March 22, 2015
Professor James Allan, co-Director of the UMass Amherst Center for Intelligent Information Retrieval, is collaborating with Northeastern University’s NULab for Texts, Maps, and Networks on a half million dollar grant from the Andrew W. Mellon Foundation to develop the Proteus toolset for information retrieval and visualization.
Allan is working with Northeastern Professors David Smith (adjunct UMass Amherst CS faculty), Ryan Cordell, Elizabeth Maddock Dillon, and Benjamin Schmidt to build software tools to help researchers in the digital humanities to explore the contents of large, unstructured collections of historical books (two million out-of-copyright books), newspapers, and other documents.
The initial work in many research projects goes toward forming a corpus of relevant documents.
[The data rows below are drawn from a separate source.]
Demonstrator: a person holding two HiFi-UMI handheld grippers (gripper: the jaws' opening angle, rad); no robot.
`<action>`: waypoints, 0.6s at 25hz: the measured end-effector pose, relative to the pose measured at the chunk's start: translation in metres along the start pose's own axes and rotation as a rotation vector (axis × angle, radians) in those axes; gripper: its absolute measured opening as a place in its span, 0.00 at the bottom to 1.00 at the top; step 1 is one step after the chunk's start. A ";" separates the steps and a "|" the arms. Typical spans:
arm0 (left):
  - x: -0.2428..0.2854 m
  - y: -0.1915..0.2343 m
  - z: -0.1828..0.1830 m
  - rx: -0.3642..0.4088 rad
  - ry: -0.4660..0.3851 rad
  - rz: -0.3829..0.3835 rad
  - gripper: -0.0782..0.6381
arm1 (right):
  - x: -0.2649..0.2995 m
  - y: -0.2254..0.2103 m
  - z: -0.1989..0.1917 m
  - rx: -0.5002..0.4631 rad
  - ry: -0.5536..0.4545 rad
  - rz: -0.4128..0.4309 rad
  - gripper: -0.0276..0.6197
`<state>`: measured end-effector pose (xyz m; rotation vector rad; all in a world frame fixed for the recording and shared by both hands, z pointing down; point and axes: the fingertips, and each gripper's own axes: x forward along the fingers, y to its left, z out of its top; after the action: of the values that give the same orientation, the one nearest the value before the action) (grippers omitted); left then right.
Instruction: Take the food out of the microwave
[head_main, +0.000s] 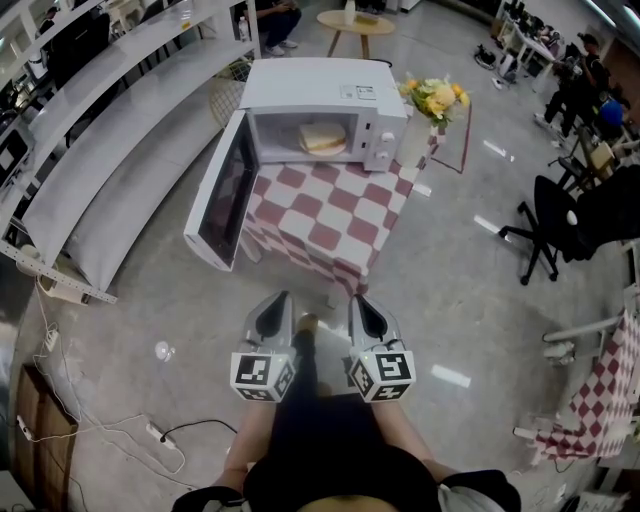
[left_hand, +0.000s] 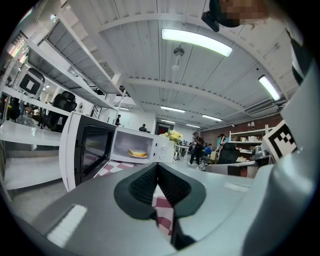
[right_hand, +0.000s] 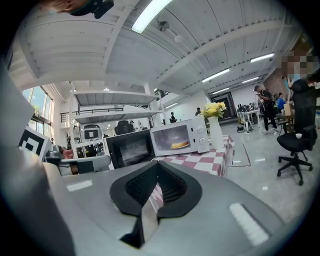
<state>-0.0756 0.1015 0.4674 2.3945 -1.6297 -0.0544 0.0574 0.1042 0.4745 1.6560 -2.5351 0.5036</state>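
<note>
The food (head_main: 322, 138) inside the microwave (head_main: 316, 92) is too small to identify.

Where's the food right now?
In the head view, upper centre: the food sits inside the open microwave on the checkered table, left of the flowers.

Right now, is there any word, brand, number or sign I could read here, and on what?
Nothing reads clearly.
Sticker on the microwave top: print too small to read.
Its control panel: marks too small.
Cubes on left tool and right tool: square patterns only, no letters.
</note>
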 end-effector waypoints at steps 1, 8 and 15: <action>0.005 0.002 0.001 0.002 0.001 -0.001 0.12 | 0.006 -0.002 0.002 0.001 0.000 0.001 0.04; 0.039 0.016 0.013 0.009 0.002 -0.003 0.12 | 0.042 -0.013 0.018 0.010 -0.008 0.001 0.04; 0.064 0.028 0.024 0.009 0.007 -0.006 0.12 | 0.072 -0.019 0.032 0.012 -0.006 0.000 0.04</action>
<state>-0.0812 0.0287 0.4570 2.4039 -1.6231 -0.0402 0.0480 0.0244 0.4658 1.6631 -2.5415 0.5152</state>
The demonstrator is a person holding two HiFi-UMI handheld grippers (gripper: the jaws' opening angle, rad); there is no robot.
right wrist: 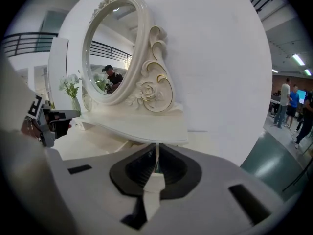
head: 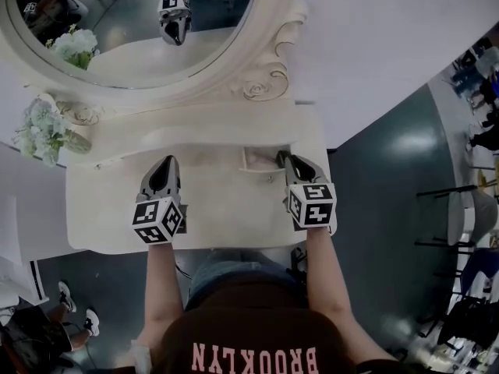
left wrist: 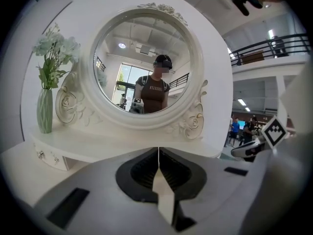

Although scholars today have access to an unprecedented amount of source material from mass digitization projects by Google, the Internet Archive, the Library of Congress, and others, a single subject heading or search-engine query in these archives is unlikely to capture all of the materials relevant to a long-term scholarly research effort.
Users of the Proteus system will be able to interactively and incrementally build up collections by analyzing networks of text reuse among books, passages, authors, and journals; provide feedback on terms, phrases, named entities, and metadata; and explore these growing collections during search, while browsing, and with Bookworm, the interactive full-text visualization tool.